------ Available data ------
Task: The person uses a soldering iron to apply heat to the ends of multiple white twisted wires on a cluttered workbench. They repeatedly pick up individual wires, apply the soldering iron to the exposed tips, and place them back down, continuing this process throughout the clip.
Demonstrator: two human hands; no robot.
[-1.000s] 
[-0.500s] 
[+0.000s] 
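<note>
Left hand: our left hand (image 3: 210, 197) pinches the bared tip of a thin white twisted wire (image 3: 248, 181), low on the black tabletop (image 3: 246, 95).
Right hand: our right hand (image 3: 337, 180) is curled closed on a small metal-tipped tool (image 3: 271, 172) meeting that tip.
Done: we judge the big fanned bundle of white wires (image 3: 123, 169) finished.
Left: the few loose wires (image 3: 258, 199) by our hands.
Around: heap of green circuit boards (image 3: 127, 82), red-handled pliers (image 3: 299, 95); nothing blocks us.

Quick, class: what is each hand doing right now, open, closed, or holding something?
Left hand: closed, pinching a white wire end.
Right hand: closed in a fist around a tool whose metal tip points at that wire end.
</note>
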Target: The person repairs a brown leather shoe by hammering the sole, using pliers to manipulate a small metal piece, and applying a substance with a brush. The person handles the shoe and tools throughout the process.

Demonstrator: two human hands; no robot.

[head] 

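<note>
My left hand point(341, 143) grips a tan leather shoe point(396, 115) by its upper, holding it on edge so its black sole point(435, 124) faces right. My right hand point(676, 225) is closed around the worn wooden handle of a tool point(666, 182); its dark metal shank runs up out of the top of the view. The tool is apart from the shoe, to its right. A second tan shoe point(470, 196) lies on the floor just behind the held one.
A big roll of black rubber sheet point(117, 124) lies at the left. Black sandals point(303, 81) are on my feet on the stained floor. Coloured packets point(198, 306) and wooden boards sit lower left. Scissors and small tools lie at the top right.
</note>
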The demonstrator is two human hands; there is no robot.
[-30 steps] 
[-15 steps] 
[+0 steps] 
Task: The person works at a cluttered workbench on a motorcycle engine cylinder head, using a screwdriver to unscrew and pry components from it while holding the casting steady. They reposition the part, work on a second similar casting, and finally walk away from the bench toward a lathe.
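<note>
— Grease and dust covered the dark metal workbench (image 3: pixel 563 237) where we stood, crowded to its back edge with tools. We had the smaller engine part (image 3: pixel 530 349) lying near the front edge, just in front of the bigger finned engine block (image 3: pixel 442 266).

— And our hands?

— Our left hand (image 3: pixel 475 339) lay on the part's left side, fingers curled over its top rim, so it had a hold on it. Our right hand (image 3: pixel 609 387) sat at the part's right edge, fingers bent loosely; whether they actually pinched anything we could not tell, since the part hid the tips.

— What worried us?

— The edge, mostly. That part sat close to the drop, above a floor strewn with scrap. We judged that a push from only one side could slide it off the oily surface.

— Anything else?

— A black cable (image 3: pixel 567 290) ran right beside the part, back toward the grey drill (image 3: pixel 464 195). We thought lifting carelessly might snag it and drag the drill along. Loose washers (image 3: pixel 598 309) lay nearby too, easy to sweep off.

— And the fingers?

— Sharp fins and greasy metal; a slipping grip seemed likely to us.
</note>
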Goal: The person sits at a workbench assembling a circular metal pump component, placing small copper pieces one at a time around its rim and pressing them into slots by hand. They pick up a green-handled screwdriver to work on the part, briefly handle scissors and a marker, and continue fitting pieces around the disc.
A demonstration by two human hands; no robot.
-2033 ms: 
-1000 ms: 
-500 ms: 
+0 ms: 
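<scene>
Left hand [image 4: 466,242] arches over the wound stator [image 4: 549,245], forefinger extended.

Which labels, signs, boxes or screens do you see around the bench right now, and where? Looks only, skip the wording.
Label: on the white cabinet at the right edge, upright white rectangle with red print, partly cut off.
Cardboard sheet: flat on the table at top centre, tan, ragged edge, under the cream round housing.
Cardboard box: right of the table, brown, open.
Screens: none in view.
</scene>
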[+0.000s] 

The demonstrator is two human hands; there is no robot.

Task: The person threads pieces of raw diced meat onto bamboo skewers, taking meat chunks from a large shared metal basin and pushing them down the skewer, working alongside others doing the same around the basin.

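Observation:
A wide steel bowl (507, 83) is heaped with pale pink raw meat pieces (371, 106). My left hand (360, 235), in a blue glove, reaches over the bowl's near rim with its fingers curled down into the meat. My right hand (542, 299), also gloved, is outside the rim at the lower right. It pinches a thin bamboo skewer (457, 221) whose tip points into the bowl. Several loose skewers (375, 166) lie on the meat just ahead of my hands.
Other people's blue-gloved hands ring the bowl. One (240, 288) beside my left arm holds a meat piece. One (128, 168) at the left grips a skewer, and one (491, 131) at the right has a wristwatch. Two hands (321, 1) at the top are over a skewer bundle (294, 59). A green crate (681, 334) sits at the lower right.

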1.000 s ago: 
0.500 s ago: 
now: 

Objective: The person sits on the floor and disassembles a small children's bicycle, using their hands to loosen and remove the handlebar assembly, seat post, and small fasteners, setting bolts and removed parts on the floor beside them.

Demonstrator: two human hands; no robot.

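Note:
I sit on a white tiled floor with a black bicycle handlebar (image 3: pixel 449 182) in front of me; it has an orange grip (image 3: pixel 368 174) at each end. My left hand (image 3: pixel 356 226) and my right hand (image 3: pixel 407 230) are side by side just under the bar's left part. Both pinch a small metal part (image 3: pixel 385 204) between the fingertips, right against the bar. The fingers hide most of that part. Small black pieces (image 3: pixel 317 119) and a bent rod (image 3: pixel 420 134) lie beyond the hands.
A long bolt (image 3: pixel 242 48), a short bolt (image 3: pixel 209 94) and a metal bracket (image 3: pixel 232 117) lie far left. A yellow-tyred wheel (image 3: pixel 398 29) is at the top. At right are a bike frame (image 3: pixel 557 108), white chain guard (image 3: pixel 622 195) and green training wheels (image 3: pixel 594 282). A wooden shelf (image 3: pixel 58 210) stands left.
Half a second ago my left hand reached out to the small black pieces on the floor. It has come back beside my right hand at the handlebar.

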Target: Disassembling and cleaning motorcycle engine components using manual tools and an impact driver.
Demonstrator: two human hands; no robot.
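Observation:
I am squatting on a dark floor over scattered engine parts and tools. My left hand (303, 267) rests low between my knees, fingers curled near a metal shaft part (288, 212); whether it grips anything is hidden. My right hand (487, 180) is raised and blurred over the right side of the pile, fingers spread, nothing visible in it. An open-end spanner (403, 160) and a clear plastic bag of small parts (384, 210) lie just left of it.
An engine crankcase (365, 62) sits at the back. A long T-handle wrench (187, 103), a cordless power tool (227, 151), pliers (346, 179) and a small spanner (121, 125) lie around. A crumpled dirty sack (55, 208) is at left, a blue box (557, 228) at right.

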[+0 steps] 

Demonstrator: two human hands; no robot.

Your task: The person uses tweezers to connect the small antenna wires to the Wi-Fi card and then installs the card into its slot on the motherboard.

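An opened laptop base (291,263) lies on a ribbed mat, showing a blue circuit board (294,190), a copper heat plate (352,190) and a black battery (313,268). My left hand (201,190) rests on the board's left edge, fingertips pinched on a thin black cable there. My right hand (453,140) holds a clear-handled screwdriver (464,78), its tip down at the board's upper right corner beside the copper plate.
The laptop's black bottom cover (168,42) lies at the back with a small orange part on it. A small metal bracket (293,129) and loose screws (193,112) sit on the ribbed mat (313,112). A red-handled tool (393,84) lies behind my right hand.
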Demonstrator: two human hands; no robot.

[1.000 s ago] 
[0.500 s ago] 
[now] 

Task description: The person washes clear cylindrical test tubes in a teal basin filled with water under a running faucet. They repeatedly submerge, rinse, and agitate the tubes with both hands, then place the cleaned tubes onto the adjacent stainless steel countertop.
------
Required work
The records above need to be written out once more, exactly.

Final answer
Task: The person uses a soldering iron to apply heat to the ends of multiple white twisted wires on a cluttered workbench. They repeatedly pick up individual wires, apply the soldering iron to the exposed tips, and place them back down, continuing this process throughout the clip.
Demonstrator: two human hands; no robot.
[-1.000s] 
[-0.500s] 
[+0.000s] 
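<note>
Left hand: our left hand (image 3: 210, 197) pinches the bared tip of a thin white twisted wire (image 3: 248, 181), low on the black tabletop (image 3: 246, 95).
Right hand: our right hand (image 3: 337, 180) is curled closed on a small metal-tipped tool (image 3: 271, 172) meeting that tip.
Done: we judge the big fanned bundle of white wires (image 3: 123, 169) finished.
Left: the few loose wires (image 3: 258, 199) by our hands.
Around: heap of green circuit boards (image 3: 127, 82), red-handled pliers (image 3: 299, 95); nothing blocks us.

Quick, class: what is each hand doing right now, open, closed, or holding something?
Left hand: closed, pinching a white wire end.
Right hand: closed in a fist around a tool whose metal tip points at that wire end.
</note>
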Target: The person repairs a brown leather shoe by hammering the sole, using pliers to manipulate a small metal piece, and applying a substance with a brush. The person handles the shoe and tools throughout the process.

Demonstrator: two human hands; no robot.

[head] 

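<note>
My left hand point(341, 143) grips a tan leather shoe point(396, 115) by its upper, holding it on edge so its black sole point(435, 124) faces right. My right hand point(676, 225) is closed around the worn wooden handle of a tool point(666, 182); its dark metal shank runs up out of the top of the view. The tool is apart from the shoe, to its right. A second tan shoe point(470, 196) lies on the floor just behind the held one.
A big roll of black rubber sheet point(117, 124) lies at the left. Black sandals point(303, 81) are on my feet on the stained floor. Coloured packets point(198, 306) and wooden boards sit lower left. Scissors and small tools lie at the top right.
</note>
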The demonstrator is two human hands; there is no robot.
[-30 steps] 
[-15 steps] 
[+0 steps] 
Task: The person works at a cluttered workbench on a motorcycle engine cylinder head, using a screwdriver to unscrew and pry components from it while holding the casting steady. They reposition the part, work on a second similar casting, and finally walk away from the bench toward a lathe.
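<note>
— Grease and dust covered the dark metal workbench (image 3: pixel 563 237) where we stood, crowded to its back edge with tools. We had the smaller engine part (image 3: pixel 530 349) lying near the front edge, just in front of the bigger finned engine block (image 3: pixel 442 266).

— And our hands?

— Our left hand (image 3: pixel 475 339) lay on the part's left side, fingers curled over its top rim, so it had a hold on it. Our right hand (image 3: pixel 609 387) sat at the part's right edge, fingers bent loosely; whether they actually pinched anything we could not tell, since the part hid the tips.

— What worried us?

— The edge, mostly. That part sat close to the drop, above a floor strewn with scrap. We judged that a push from only one side could slide it off the oily surface.

— Anything else?

— A black cable (image 3: pixel 567 290) ran right beside the part, back toward the grey drill (image 3: pixel 464 195). We thought lifting carelessly might snag it and drag the drill along. Loose washers (image 3: pixel 598 309) lay nearby too, easy to sweep off.

— And the fingers?

— Sharp fins and greasy metal; a slipping grip seemed likely to us.
</note>
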Goal: The person sits at a workbench assembling a circular metal pump component, placing small copper pieces one at a time around its rim and pressing them into slots by hand. They pick up a green-handled screwdriver to work on the part, briefly handle scissors and a marker, and continue fitting pieces around the disc.
A demonstration by two human hands; no robot.
-2033 ms: 
-1000 ms: 
-500 ms: 
+0 ms: 
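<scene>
Left hand [image 4: 466,242] arches over the wound stator [image 4: 549,245], forefinger extended.

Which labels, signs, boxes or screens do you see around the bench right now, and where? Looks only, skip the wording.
Label: on the white cabinet at the right edge, upright white rectangle with red print, partly cut off.
Cardboard sheet: flat on the table at top centre, tan, ragged edge, under the cream round housing.
Cardboard box: right of the table, brown, open.
Screens: none in view.
</scene>
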[+0.000s] 

The demonstrator is two human hands; there is no robot.

Task: The person threads pieces of raw diced meat onto bamboo skewers, taking meat chunks from a large shared metal basin and pushing them down the skewer, working alongside others doing the same around the basin.

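Observation:
A wide steel bowl (507, 83) is heaped with pale pink raw meat pieces (371, 106). My left hand (360, 235), in a blue glove, reaches over the bowl's near rim with its fingers curled down into the meat. My right hand (542, 299), also gloved, is outside the rim at the lower right. It pinches a thin bamboo skewer (457, 221) whose tip points into the bowl. Several loose skewers (375, 166) lie on the meat just ahead of my hands.
Other people's blue-gloved hands ring the bowl. One (240, 288) beside my left arm holds a meat piece. One (128, 168) at the left grips a skewer, and one (491, 131) at the right has a wristwatch. Two hands (321, 1) at the top are over a skewer bundle (294, 59). A green crate (681, 334) sits at the lower right.
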
1.000 s ago: 
0.500 s ago: 
now: 

Objective: The person sits on the floor and disassembles a small children's bicycle, using their hands to loosen and remove the handlebar assembly, seat post, and small fasteners, setting bolts and removed parts on the floor beside them.

Demonstrator: two human hands; no robot.

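Note:
I sit on a white tiled floor with a black bicycle handlebar (image 3: pixel 449 182) in front of me; it has an orange grip (image 3: pixel 368 174) at each end. My left hand (image 3: pixel 356 226) and my right hand (image 3: pixel 407 230) are side by side just under the bar's left part. Both pinch a small metal part (image 3: pixel 385 204) between the fingertips, right against the bar. The fingers hide most of that part. Small black pieces (image 3: pixel 317 119) and a bent rod (image 3: pixel 420 134) lie beyond the hands.
A long bolt (image 3: pixel 242 48), a short bolt (image 3: pixel 209 94) and a metal bracket (image 3: pixel 232 117) lie far left. A yellow-tyred wheel (image 3: pixel 398 29) is at the top. At right are a bike frame (image 3: pixel 557 108), white chain guard (image 3: pixel 622 195) and green training wheels (image 3: pixel 594 282). A wooden shelf (image 3: pixel 58 210) stands left.
Half a second ago my left hand reached out to the small black pieces on the floor. It has come back beside my right hand at the handlebar.
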
Target: Disassembling and cleaning motorcycle engine components using manual tools and an impact driver.
Demonstrator: two human hands; no robot.
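Observation:
I am squatting on a dark floor over scattered engine parts and tools. My left hand (303, 267) rests low between my knees, fingers curled near a metal shaft part (288, 212); whether it grips anything is hidden. My right hand (487, 180) is raised and blurred over the right side of the pile, fingers spread, nothing visible in it. An open-end spanner (403, 160) and a clear plastic bag of small parts (384, 210) lie just left of it.
An engine crankcase (365, 62) sits at the back. A long T-handle wrench (187, 103), a cordless power tool (227, 151), pliers (346, 179) and a small spanner (121, 125) lie around. A crumpled dirty sack (55, 208) is at left, a blue box (557, 228) at right.
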
[+0 steps] 

Demonstrator: two human hands; no robot.

Your task: The person uses tweezers to connect the small antenna wires to the Wi-Fi card and then installs the card into its slot on the motherboard.

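An opened laptop base (291,263) lies on a ribbed mat, showing a blue circuit board (294,190), a copper heat plate (352,190) and a black battery (313,268). My left hand (201,190) rests on the board's left edge, fingertips pinched on a thin black cable there. My right hand (453,140) holds a clear-handled screwdriver (464,78), its tip down at the board's upper right corner beside the copper plate.
The laptop's black bottom cover (168,42) lies at the back with a small orange part on it. A small metal bracket (293,129) and loose screws (193,112) sit on the ribbed mat (313,112). A red-handled tool (393,84) lies behind my right hand.
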Demonstrator: two human hands; no robot.

[1.000 s ago] 
[0.500 s ago] 
[now] 

Task description: The person washes clear cylindrical test tubes in a teal basin filled with water under a running faucet. They repeatedly submerge, rinse, and agitate the tubes with both hands, then place the cleaned tubes onto the adjacent stainless steel countertop.

Nothing else is needed, and the exercise is over.